* Exercise details:
Pull every line with "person" from the data below and copy it.

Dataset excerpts
-- Opening Marker --
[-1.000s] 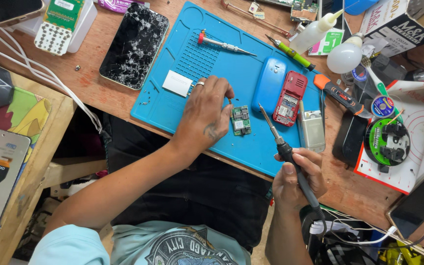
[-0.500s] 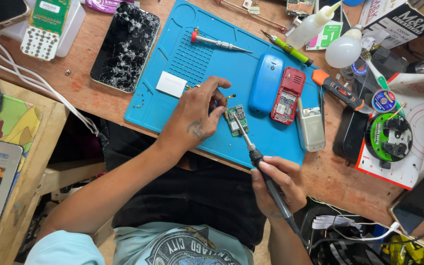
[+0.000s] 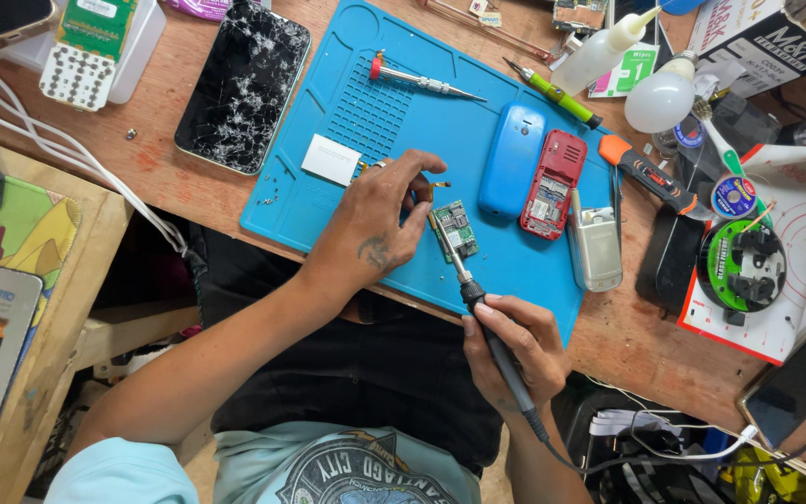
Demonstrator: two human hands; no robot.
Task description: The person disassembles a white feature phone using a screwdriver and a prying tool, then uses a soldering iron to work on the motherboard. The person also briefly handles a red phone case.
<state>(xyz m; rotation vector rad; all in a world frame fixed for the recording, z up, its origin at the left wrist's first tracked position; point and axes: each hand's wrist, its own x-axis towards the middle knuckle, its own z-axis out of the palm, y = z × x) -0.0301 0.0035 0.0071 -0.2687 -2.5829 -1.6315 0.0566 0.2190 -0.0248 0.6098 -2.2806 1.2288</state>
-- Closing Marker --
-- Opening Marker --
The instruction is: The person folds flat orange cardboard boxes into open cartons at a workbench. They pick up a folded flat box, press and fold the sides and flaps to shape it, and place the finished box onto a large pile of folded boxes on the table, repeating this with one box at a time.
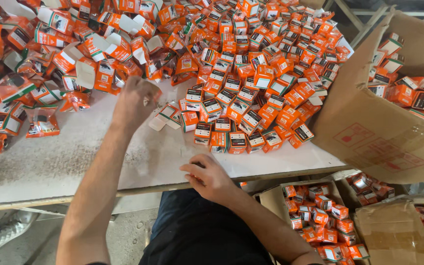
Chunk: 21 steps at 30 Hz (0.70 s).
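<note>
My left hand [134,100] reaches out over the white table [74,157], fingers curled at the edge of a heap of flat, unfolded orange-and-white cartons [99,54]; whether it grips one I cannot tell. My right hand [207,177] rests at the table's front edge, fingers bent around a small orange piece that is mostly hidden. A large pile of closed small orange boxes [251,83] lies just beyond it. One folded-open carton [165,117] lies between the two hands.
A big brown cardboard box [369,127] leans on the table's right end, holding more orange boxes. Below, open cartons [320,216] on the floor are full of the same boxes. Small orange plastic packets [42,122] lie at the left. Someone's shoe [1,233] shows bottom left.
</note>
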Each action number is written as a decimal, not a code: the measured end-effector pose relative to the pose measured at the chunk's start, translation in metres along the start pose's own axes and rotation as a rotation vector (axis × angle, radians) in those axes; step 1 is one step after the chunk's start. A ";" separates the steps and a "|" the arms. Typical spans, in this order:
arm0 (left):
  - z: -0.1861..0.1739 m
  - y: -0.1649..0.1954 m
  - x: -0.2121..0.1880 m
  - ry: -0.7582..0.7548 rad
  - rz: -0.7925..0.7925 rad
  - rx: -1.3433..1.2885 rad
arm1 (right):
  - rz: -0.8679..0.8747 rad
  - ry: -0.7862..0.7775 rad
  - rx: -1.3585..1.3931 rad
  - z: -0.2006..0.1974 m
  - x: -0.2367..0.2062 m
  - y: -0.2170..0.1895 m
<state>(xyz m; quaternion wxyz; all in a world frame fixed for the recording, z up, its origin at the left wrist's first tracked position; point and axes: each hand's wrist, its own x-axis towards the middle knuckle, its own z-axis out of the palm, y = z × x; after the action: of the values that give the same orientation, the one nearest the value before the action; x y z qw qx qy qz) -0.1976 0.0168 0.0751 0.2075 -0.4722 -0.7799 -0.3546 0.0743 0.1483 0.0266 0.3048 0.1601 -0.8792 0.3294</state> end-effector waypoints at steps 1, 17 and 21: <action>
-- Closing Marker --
* Answer for the task:
Task description: The person disassembles a white feature phone using a screwdriver and a prying tool, then uses a soldering iron to work on the motherboard. The person also briefly handles a red phone case.
The instruction is: The person folds flat orange cardboard boxes into open cartons at a workbench. They pick up a folded flat box, press and fold the sides and flaps to shape it, and place the finished box onto a large pile of folded boxes on the table, repeating this with one box at a time.

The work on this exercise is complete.